La prima cosa che viene in mente è una cosa che la presidente Meloni non avrebbe dovuto fare. Come scrivere una lettera risentita alla presidente Von der Leyen non tanto per denunciare la faziosità del Rapporto sullo Stato di diritto, che sarebbe stato uno scontro cruento, quanto per denigrare e attaccare i giornali italiani colpevoli di avere strumentalizzato il contenuto del rapporto. Ci può anche stare che qualche giornale abbia usato quel rapporto prendendone singole parti, manipolarne il senso, una volta decontestualizzate, e presentare l’insieme del documento come una censura dell’Unione al governo italiano. In questo caso, però, la domanda è lecita: che cosa c’entra von der Leyen con il lavoro dei giornali? Perché chiamarla in ballo per esigere da lei un chiarimento che fra l’altro non è tenuta a dare, tanto chiaro è il Rapporto in cui le valutazioni della Commissione sullo Stato di diritto sono ben distinte dalle valutazioni date da organi terzi e associazioni?

Meloni vorrebbe da von der Leyen uno scudo politico all’operato del governo italiano in materia di diritti, e lo vorrebbe da una presidente che il suo partito non ha votato ma alla quale riconosce un ruolo istituzionale e lo vorrebbe trasformare in ruolo politico per ricevere una patente di legittimità democratica. Una posizione che appare debole. Meloni è un leader democratico, è stata eletta democraticamente e in tutti gli atti del suo governo rispetta le procedure previste dalla Costituzione. Che cosa può averla spinta a sollecitare un intervento della Commissione europea che faccia chiarezza sui contenuti del rapporto?

Nelle iniziative della Meloni si nota, da qualche tempo, una crescente sovrapposizione fra la dimensione istituzionale e quella politica. Con l’ovvia, inevitabile confusione fra i due piani e un conseguente indebolimento di entrambi. Per dire: quando Meloni ha deciso per il suo gruppo parlamentare europeo di non votare la ratifica della nomina di von der Leyen ha deciso perché ciò era nell’interesse dell’Italia ovvero perché il gruppo dei Conservatori che lei presiede era in maggioranza contrario?

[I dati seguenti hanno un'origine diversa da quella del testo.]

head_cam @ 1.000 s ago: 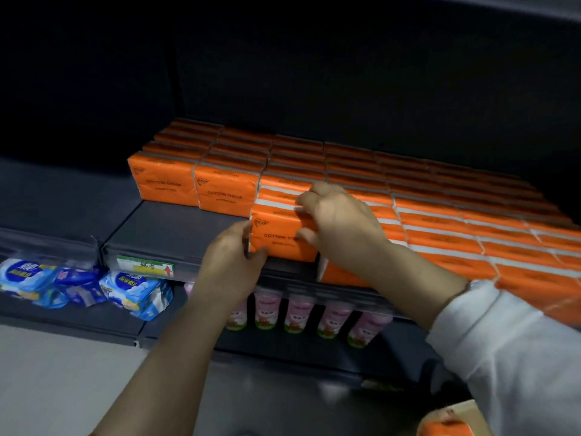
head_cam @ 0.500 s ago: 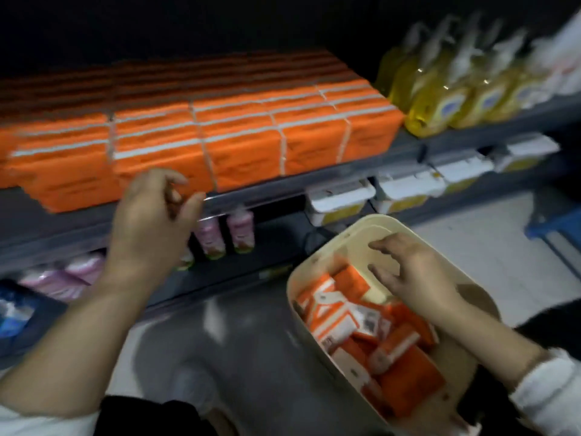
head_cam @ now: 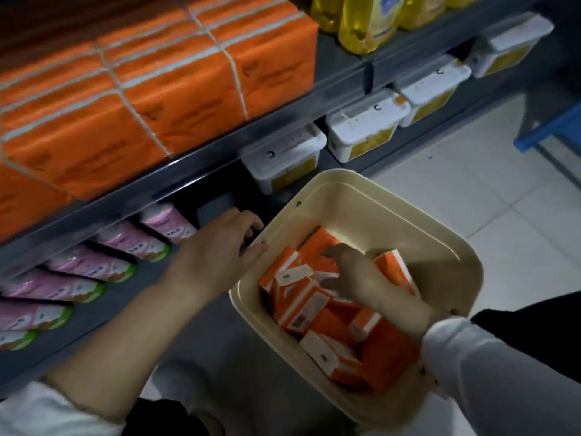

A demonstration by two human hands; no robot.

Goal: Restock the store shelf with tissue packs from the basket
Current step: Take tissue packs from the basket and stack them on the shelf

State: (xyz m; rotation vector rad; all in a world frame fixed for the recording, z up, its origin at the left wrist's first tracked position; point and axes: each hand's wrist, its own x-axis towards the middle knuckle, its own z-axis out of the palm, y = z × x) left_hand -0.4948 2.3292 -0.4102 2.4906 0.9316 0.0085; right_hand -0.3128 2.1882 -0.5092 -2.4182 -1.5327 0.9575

La maggioranza di destra a Roma ha un problema rilevante che si chiama Matteo Salvini. La sua deriva estremistica associata a una forma di nichilismo impolitico lo ha collocato in una posizione centrale in quel gruppo dei Patrioti in cui si sono radunati i sostenitori di Vladimir Putin. Si tratta del terzo gruppo al Parlamento europeo, dopo i Popolari e la Sinistra. Hanno sottratto deputati ai Conservatori, diventati così il quarto gruppo. I Patrioti, nome usurpato e vilipeso se a portarlo sono personaggi come il generale Vannacci, sono diventati una spina nel fianco di Meloni. È scattato in lei un riflesso condizionato, e speculare al riflesso che un tempo spingeva il Pci a proclamare “mai nemici a sinistra”. Per Meloni si tratta ora di non avere “nemici a destra”. Da qui il suo inseguimento a Salvini e a Orbán, reso oltremodo problematico per il rischio di lasciare a Forza Italia il monopolio della rappresentanza centrista e moderata.

Se insegui Salvini in Italia, non potendo contenere la destra populista in Europa, il rischio di portare il Paese in testa-coda diventa altissimo. Altrettanto potrà crescere per Meloni il rischio che l’Unione finisca per costruire l’interlocuzione con l’Italia passando dal ministro degli Esteri, essendo Tajani l’unico esponente politico il cui partito è centrale negli equilibri europei. Si tratta di qualcosa di più che semplici congetture e suggestioni. I fatti, si sa, hanno la testa dura. Prima Meloni riuscirà, dimenticando la sua leadership politica nell’Ecr, a ricollocare l’Italia nel solco dei Paesi fondatori e dotati di quello speciale potere decisionale assegnatogli dalla storia, prima potrà recuperare la coesione della maggioranza di governo.